IvySpice 04-12-2007 03:53 PM

Quote:

You might rethink that statement.
I might, if you offered some kind of support for your apparent disagreement.

Do you have some sources showing that in Germany in 1938 it was socially unacceptable to join the SS, or that lots of Germans were ostracized by their friends and neighbors for turning people in to the Gestapo, or that ordinary people didn't dare show their faces in public after attending a pro-Hitler rally?
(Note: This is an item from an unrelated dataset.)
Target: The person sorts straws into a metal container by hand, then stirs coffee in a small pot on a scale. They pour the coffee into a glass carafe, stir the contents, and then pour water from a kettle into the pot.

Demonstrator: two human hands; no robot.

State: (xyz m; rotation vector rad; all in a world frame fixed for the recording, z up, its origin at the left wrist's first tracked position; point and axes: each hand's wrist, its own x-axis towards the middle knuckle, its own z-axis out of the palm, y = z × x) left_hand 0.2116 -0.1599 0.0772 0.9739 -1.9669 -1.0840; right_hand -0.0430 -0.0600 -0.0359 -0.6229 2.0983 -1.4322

Because if there were no negative social consequences to doing those things, then they were, by definition, socially acceptable.

macallan25 04-12-2007 08:32 PM

Quote:

Originally Posted by IvySpice (Post 1428779)
I might, if you offered some kind of support for your apparent disagreement.

Do you have some sources showing that in Germany in 1938 it was socially unacceptable to join the SS, or that lots of Germans were ostracized by their friends and neighbors for turning people in to the Gestapo, or that ordinary people didn't dare show their faces in public after attending a pro-Hitler rally? Because if there were no negative social consequences to doing those things, then they were, by definition, socially acceptable.

Yeah, I do. I also just wrote a 30 page paper concerning the German Resistance to Hitler and the Third Reich. If you want some sources, let me know.